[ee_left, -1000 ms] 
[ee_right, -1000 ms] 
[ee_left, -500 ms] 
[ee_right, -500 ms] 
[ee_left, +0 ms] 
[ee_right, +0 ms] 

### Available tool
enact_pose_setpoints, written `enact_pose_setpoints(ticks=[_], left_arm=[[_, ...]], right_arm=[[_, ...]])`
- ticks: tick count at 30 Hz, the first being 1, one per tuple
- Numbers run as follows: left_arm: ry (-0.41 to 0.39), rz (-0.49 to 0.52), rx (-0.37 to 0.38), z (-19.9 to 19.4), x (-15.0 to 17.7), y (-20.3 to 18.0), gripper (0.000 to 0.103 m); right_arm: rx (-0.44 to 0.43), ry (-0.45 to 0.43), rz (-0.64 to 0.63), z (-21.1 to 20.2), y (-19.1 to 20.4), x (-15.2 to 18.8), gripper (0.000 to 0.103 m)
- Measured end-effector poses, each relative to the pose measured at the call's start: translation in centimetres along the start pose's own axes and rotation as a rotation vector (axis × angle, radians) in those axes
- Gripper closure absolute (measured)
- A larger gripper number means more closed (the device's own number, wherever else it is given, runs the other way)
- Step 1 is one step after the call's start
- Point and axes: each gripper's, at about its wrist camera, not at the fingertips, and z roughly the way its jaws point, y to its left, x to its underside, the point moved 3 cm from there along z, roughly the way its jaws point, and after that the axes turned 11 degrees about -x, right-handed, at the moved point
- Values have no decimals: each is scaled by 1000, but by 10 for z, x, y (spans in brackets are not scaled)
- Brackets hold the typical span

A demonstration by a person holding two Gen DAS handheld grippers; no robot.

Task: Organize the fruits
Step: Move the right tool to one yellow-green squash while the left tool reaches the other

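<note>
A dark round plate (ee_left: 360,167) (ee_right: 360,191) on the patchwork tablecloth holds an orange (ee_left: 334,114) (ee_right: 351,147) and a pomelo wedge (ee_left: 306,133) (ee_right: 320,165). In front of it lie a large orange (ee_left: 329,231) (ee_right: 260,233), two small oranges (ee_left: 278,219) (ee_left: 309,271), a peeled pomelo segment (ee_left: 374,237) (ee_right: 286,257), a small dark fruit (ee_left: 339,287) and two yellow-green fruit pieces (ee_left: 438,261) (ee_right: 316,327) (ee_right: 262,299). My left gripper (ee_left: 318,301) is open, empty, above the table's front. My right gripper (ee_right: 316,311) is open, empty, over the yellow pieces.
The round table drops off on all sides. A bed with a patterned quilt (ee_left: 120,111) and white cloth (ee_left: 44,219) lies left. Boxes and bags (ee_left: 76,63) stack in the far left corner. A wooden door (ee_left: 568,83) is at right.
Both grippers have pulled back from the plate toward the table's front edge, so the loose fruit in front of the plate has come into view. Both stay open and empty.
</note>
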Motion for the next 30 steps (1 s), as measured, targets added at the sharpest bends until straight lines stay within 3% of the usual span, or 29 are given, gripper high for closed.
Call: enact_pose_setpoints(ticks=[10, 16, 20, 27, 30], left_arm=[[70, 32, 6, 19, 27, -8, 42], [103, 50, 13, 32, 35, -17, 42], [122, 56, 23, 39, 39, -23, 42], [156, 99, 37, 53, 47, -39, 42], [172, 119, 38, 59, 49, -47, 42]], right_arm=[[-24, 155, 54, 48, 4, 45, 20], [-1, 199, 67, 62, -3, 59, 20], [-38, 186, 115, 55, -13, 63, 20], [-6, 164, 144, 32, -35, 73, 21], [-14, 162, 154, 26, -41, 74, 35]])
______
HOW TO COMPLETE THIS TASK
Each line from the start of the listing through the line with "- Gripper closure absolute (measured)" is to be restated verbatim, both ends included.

ANSWER SECTION
[ee_left, -1000 ms] 
[ee_right, -1000 ms] 
[ee_left, -500 ms] 
[ee_right, -500 ms] 
[ee_left, +0 ms] 
[ee_right, +0 ms] 

### Available tool
enact_pose_setpoints, written `enact_pose_setpoints(ticks=[_], left_arm=[[_, ...]], right_arm=[[_, ...]])`
- ticks: tick count at 30 Hz, the first being 1, one per tuple
- Numbers run as follows: left_arm: ry (-0.41 to 0.39), rz (-0.49 to 0.52), rx (-0.37 to 0.38), z (-19.9 to 19.4), x (-15.0 to 17.7), y (-20.3 to 18.0), gripper (0.000 to 0.103 m); right_arm: rx (-0.44 to 0.43), ry (-0.45 to 0.43), rz (-0.64 to 0.63), z (-21.1 to 20.2), y (-19.1 to 20.4), x (-15.2 to 18.8), gripper (0.000 to 0.103 m)
- Measured end-effector poses, each relative to the pose measured at the call's start: translation in centimetres along the start pose's own axes and rotation as a rotation vector (axis × angle, radians) in those axes
- Gripper closure absolute (measured)

The answer contains nothing more.